The required output is the lines below from the line containing "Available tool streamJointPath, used" to the line containing "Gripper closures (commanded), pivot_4", inclusive, retyped exactly. No other lines belong in it.
────
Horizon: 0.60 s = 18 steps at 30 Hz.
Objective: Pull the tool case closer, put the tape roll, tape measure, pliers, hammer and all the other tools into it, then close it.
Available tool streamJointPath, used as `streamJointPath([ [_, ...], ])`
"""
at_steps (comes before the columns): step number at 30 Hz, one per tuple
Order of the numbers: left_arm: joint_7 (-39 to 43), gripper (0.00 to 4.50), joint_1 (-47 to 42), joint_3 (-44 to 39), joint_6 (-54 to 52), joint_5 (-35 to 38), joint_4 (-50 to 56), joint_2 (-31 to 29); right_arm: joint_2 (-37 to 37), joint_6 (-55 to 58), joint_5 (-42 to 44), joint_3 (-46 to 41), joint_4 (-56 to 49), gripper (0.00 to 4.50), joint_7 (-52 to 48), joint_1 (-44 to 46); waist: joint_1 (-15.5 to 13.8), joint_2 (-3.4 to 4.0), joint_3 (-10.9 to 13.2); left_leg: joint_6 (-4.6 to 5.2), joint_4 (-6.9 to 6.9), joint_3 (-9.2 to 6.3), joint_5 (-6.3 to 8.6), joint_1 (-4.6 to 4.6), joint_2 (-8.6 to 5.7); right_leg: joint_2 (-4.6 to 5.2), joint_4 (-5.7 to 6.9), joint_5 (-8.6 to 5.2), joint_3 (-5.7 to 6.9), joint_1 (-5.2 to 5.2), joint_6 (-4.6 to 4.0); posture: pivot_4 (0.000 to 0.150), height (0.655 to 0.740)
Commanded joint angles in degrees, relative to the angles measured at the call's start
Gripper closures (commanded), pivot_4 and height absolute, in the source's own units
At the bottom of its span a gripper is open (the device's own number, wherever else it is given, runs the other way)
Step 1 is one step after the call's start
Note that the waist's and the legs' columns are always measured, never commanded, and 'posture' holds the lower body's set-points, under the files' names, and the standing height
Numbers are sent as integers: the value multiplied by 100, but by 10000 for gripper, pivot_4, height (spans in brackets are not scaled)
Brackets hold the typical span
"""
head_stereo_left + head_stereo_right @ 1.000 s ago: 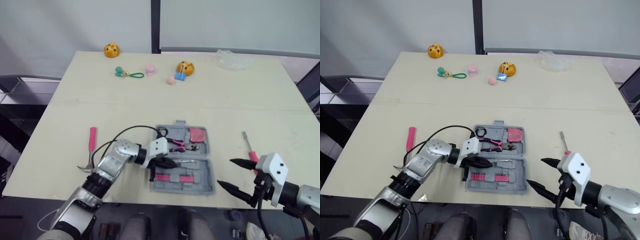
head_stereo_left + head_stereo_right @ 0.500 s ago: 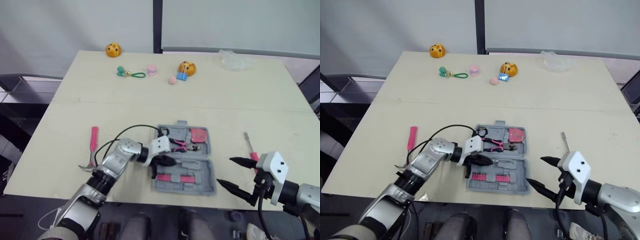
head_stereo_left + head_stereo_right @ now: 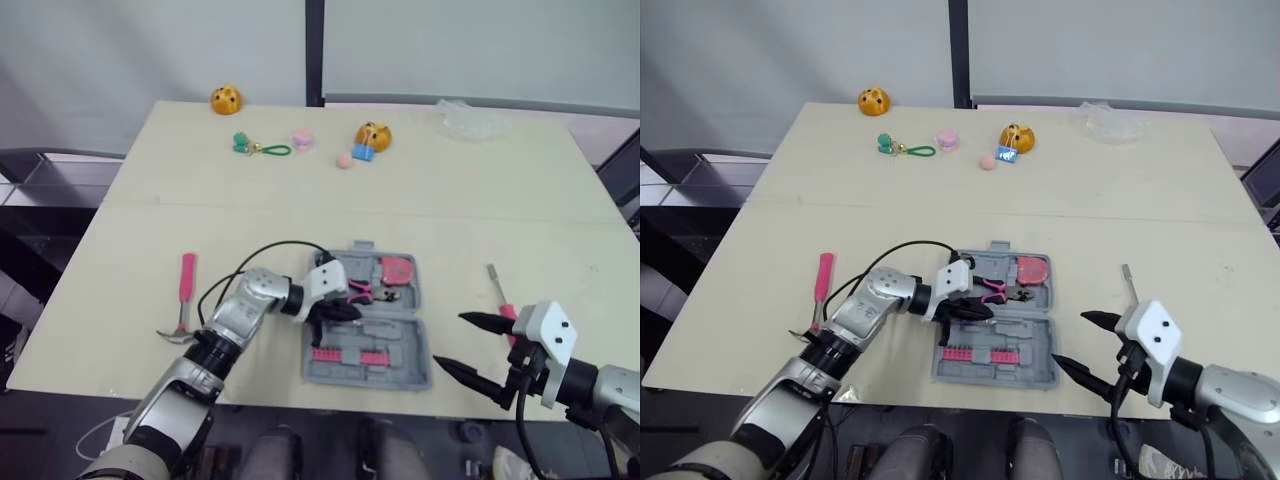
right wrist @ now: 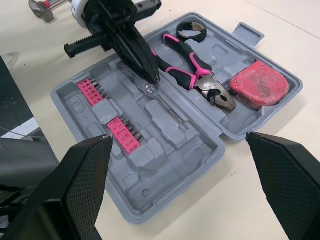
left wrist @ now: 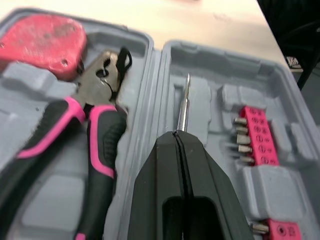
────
> [Answer below]
Available tool streamJointPath, used as `streamJointPath([ [_, ...], ])`
"""
at_steps (comes before the columns): step number at 30 Hz, one per tuple
Order of the numbers: left_arm: joint_7 (-39 to 43), gripper (0.00 to 4.50), joint_1 (-47 to 42), joint_3 (-44 to 39), joint_6 (-54 to 52), joint_5 (-35 to 38), joint_4 (-50 to 56), joint_2 (-31 to 29); right_arm: joint_2 (-37 to 37), joint_6 (-55 to 58), joint_5 (-42 to 44), joint_3 (-46 to 41), joint_4 (-56 to 49), gripper (0.00 to 4.50), joint_7 (-52 to 48), joint_1 (-44 to 46); waist: joint_1 (-15.5 to 13.8), joint_2 (-3.4 to 4.0), joint_3 (-10.9 to 13.2); left_leg: joint_6 (-4.6 to 5.2), joint_4 (-6.9 to 6.9), joint_3 (-9.2 to 6.3), joint_5 (-6.3 to 8.6), joint_1 (-4.6 to 4.6), joint_2 (-8.6 to 5.7); right_leg: joint_2 (-4.6 to 5.2), joint_4 (-5.7 to 6.9), joint_5 (-8.6 to 5.2), joint_3 (-5.7 to 6.9), joint_1 (-5.2 to 5.2), joint_6 (-4.6 to 4.0); posture: pivot_4 (0.000 to 0.150), height (0.655 to 0.740)
Commanded joint angles in degrees, relative to the angles measured at the call's start
Gripper closures (commanded), pivot_4 and height absolute, in the source's own units

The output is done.